From DSC…I commented out on Twitter:

Thanks Paul for this posting – though I find it very troubling. Emerging technologies race out ahead of society. It would be interested in knowing the age of the people developing these technologies and if they care about asking the tough questions…like “Just because we can, should we be doing this?”

 

Addendum on 6/12/19:

 

‘Robots’ Are Not ‘Coming for Your Job’—Management Is — from gizmodo.com by Brian Merchant; with a special thanks going out to Keesa Johnson for her posting this out on LinkedIn

A robot is not ‘coming for’, or ‘stealing’ or ‘killing’ or ‘threatening’ to take away your job. Management is.

Excerpt (emphasis DSC):

At first glance, this might like a nitpicky semantic complaint, but I assure you it’s not—this phrasing helps, and has historically helped, mask the agency behind the *decision* to automate jobs. And this decision is not made by ‘robots,’ but management. It is a decision most often made with the intention of saving a company or institution money by reducing human labor costs (though it is also made in the interests of bolstering efficiency and improving operations and safety). It is a human decision that ultimately eliminates the job.

 

From DSC:
I’ve often said that if all the C-Suite cares about is maximizing profits — instead of thinking about their fellow humankind and society as a whole —  we’re in big trouble.

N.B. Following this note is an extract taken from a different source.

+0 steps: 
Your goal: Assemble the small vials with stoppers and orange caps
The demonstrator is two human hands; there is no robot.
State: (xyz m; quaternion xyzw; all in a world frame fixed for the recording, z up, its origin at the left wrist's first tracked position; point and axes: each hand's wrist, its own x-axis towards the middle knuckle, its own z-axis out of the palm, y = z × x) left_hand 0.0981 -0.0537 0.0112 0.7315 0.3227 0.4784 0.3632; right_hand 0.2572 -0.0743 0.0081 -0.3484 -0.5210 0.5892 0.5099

If the thinking goes, “Heh — it’s just business!” <– Again, then we’re in big trouble here.

Just because we can, should we? Many people should be reflecting upon this question…and not just members of the C-Suite.

 

 

 

San Francisco becomes first city to bar police from using facial recognition— from cnet.com by Laura Hautala
It won’t be the last city to consider a similar law.

San Francisco becomes first city to bar police from using facial recognition

Excerpt:

The city of San Francisco approved an ordinance on Tuesday [5/14/19] barring the police department and other city agencies from using facial recognition technology on residents. It’s the first such ban of the technology in the country.

The ordinance, which passed by a vote of 8 to 1, also creates a process for the police department to disclose what surveillance technology they use, such as license plate readers and cell-site simulators that can track residents’ movements over time. But it singles out facial recognition as too harmful to residents’ civil liberties to even consider using.

“Facial surveillance technology is a huge legal and civil liberties risk now due to its significant error rate, and it will be worse when it becomes perfectly accurate mass surveillance tracking us as we move about our daily lives,” said Brian Hofer, the executive director of privacy advocacy group Secure Justice.

For example, Microsoft asked the federal government in July to regulate facial recognition technology before it gets more widespread, and said it declined to sell the technology to law enforcement. As it is, the technology is on track to become pervasive in airports and shopping centers and other tech companies like Amazon are selling the technology to police departments.